= French Marine Accident Investigation Office =

French government agency

BEAmer has been headquartered in La Défense, seen in this image. Its current head office is the Grande Arche (centre) while it had been previously based in the Tour Pascal B (to the far left of the Grande Arche) and Tour Voltaire

Bureau d'Enquêtes sur les Événements de Mer ('Marine Accident Investigation Office'), known as BEAmer, is the French agency that investigates accidents and incidents of ships.

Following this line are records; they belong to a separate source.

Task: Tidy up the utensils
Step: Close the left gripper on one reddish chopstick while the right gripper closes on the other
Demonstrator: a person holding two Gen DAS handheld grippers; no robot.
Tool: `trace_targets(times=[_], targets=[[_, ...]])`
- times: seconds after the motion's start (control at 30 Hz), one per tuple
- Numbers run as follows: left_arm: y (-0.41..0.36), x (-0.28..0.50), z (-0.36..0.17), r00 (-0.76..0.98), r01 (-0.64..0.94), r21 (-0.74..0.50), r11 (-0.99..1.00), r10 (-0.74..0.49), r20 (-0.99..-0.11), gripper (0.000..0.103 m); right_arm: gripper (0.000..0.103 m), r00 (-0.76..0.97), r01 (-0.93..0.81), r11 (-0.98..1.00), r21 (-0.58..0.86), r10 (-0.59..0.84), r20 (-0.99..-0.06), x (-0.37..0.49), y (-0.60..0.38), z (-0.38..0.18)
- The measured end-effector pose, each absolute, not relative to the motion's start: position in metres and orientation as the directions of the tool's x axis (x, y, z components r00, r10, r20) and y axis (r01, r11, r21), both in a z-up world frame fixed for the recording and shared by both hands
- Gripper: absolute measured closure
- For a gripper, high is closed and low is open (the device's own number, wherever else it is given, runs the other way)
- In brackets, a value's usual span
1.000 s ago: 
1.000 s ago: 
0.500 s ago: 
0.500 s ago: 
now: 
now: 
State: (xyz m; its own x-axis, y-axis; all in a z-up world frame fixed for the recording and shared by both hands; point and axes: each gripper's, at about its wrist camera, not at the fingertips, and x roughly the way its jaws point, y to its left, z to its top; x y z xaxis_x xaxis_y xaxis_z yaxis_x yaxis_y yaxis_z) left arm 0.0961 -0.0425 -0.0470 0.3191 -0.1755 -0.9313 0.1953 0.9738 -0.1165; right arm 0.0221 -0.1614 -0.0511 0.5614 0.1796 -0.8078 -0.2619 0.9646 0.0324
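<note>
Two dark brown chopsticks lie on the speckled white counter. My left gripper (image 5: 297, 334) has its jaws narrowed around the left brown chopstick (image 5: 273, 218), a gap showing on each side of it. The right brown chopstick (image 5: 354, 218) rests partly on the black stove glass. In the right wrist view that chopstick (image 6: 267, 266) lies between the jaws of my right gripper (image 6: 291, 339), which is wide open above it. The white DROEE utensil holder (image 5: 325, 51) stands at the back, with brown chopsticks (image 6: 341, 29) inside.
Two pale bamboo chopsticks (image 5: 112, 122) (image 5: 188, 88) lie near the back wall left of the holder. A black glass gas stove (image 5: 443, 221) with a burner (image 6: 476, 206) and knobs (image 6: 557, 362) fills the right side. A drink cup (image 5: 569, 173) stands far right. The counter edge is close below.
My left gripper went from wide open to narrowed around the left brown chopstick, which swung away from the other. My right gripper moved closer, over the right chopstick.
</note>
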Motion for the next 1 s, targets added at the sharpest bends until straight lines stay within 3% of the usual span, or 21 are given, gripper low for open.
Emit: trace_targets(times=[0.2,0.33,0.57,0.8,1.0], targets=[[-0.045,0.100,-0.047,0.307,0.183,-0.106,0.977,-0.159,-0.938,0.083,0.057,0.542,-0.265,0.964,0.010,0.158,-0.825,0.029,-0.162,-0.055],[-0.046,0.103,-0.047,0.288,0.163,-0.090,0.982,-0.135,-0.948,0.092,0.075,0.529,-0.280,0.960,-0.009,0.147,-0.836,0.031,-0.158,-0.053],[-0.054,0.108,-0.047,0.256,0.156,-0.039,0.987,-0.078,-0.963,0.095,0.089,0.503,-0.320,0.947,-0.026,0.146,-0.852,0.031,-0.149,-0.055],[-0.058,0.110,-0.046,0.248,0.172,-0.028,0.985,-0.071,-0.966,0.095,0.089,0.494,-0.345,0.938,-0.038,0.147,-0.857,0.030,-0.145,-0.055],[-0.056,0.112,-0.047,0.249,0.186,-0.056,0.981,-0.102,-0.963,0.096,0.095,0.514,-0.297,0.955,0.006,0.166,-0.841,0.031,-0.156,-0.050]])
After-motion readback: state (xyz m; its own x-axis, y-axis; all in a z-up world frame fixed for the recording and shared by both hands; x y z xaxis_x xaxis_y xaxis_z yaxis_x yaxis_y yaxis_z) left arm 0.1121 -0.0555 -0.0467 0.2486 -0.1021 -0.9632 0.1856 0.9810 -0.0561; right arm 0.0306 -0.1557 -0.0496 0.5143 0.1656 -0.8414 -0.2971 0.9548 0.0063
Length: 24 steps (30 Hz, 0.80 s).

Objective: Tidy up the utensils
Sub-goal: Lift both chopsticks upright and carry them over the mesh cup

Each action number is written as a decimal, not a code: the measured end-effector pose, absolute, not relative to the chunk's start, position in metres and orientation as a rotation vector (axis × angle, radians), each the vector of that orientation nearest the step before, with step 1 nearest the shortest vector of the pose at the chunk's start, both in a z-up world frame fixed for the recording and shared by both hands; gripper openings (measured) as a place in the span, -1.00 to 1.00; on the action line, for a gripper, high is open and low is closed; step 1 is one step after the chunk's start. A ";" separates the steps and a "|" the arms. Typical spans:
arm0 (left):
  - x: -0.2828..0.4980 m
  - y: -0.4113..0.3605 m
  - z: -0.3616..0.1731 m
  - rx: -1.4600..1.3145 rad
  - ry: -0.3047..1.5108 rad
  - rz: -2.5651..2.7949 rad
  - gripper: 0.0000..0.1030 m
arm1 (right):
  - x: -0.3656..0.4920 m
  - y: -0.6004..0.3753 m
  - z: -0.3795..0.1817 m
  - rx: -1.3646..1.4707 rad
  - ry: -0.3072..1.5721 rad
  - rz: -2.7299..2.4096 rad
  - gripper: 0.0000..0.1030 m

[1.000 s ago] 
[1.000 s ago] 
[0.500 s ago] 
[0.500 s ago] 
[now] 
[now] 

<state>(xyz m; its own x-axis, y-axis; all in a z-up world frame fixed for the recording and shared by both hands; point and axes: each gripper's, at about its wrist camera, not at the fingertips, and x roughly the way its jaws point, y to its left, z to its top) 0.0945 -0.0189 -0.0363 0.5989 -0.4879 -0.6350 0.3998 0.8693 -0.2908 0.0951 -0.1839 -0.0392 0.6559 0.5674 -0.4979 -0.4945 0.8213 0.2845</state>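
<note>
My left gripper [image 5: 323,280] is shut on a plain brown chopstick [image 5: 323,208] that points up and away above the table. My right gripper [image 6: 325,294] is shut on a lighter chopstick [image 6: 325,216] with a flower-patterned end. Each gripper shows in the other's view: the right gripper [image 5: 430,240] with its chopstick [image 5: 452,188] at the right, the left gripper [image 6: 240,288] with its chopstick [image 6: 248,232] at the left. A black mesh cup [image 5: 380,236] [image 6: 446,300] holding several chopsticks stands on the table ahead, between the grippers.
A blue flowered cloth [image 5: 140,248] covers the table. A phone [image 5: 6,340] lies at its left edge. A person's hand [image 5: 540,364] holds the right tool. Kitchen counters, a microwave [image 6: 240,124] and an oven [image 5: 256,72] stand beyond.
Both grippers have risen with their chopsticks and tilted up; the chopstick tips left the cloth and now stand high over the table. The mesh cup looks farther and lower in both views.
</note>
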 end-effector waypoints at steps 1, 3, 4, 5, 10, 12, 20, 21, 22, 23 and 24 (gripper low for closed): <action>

Its head office is in the Grande Arche Sud (South) in the La Défense business district and the commune of Puteaux, Hauts-de-Seine, in the Paris metropolitan area.

==History==
France established BEAmer, a marine casualties investigation board, on 16 December 1997. In 2003 and 2004 the agency's role within the framework of the French government was finalized.

There is an equivalent agency in regards to state and military vessels, the Bureau enquêtes accidents défense mer (BEAD-mer).

==Governance==

The director since May 2019 is rear admiral François-Xavier Rubin de Cervens, (Administrator for Maritime Affairs).
Merchant marine Captain and chief engineer.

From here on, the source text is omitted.